バルブクリアランス調整とは、タペット調整もしくはシム調整とも呼ばれます。
Z系の様な構造の車両の場合は、カムシャフトの山になっていない部分と、カムがリフトさせる面のシムの間の間隔を測定して、必要に応じてそのシムを交換する事でクリアランスを調整します。
エンジンを組み立てる際にはもちろんですが、使用しているエンジンでも徐々にこのクリアランスは変わってしまう為、数千kmから1万km程度毎に調整を行う必要があります。
何故に定期的に調整が必要かと言えば、バルブとシートリングの密着する部分は走行を続けると摩耗する為、バルブが全体的にカムシャフト側に上がって来る為です。
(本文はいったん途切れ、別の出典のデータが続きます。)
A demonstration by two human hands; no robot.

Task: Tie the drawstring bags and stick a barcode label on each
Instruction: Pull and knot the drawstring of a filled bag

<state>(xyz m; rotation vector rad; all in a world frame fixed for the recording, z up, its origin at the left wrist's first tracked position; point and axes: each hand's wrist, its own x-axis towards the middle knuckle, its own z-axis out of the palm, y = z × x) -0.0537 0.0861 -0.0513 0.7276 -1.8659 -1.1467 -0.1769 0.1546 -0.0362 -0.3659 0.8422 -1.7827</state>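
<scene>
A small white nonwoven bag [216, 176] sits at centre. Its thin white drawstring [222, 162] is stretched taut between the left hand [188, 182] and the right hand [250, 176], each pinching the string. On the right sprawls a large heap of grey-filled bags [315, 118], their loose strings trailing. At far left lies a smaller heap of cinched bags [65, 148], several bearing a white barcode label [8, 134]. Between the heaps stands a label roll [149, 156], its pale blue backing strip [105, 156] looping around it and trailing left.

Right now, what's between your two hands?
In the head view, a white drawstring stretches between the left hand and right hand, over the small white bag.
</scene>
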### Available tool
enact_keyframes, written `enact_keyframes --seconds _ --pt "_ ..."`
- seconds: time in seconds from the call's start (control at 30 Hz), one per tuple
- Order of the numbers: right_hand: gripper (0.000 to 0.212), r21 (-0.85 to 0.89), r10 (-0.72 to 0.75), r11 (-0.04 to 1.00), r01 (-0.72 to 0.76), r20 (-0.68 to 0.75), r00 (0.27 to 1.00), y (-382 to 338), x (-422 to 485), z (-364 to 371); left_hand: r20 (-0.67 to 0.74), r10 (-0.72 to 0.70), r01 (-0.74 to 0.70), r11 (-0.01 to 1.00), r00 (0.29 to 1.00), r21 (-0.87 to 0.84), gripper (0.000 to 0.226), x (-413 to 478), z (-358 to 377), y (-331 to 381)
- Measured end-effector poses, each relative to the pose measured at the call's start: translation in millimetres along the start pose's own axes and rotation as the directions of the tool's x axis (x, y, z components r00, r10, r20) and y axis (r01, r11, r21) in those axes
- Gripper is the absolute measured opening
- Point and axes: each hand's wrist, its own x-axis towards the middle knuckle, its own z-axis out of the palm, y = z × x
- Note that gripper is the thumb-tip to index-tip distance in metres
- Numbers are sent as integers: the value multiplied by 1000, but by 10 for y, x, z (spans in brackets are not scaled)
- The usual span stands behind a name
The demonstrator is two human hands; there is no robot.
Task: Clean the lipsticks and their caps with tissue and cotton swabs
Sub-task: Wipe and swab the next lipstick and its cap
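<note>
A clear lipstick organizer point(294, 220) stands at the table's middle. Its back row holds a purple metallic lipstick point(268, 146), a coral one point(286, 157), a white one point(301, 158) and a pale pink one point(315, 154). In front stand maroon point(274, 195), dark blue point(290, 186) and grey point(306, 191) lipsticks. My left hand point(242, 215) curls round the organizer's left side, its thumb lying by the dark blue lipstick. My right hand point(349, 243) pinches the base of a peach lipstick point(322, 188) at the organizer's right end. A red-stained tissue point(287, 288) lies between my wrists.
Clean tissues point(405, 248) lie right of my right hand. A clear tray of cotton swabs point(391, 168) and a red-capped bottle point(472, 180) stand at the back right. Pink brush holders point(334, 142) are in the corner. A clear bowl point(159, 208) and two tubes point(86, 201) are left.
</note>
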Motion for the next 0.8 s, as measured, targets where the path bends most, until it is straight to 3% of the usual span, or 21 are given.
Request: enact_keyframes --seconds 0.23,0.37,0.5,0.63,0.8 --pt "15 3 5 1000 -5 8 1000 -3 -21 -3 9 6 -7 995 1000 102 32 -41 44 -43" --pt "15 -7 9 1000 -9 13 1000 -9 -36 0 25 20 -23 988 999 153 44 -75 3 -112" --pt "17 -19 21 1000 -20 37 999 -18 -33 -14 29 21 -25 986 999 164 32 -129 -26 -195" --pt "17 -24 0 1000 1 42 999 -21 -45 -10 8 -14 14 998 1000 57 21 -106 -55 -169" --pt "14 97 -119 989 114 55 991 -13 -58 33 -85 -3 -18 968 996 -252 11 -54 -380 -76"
一般的にはこのクリアランスは徐々に小さくなり、完全になくなってしまうとカムがバルブを押しっぱなしになる事でバルブは密閉を保てなくなります。
そこまで行かなくとこのクリアランスが小さくなると、カムシャフトの山が最初に当たって開き始めたり閉じる際のタイミングが変わります。
そうなると一般的には圧縮圧力(圧縮比では無い)は低下して、中低速のパワーは特に失われやすくてパンチの無いエンジンになります。
特にキャブレターや点火系のセッティングを行うのであれば、事前にバルブクリアランス調整整備の履歴を確認し、場合によっては事前に調整を行わなければ適正なセッティングが出なくなる可能性がありますからご注意下さい。
燃料も点火も、エンジン本体が適正であっていればこそです。
ちなみに上の写真のエンジンですが、クリアランスを適正にしてやった結果、平均1㎏f/㎝²程ずつ圧縮圧力は高くなりました。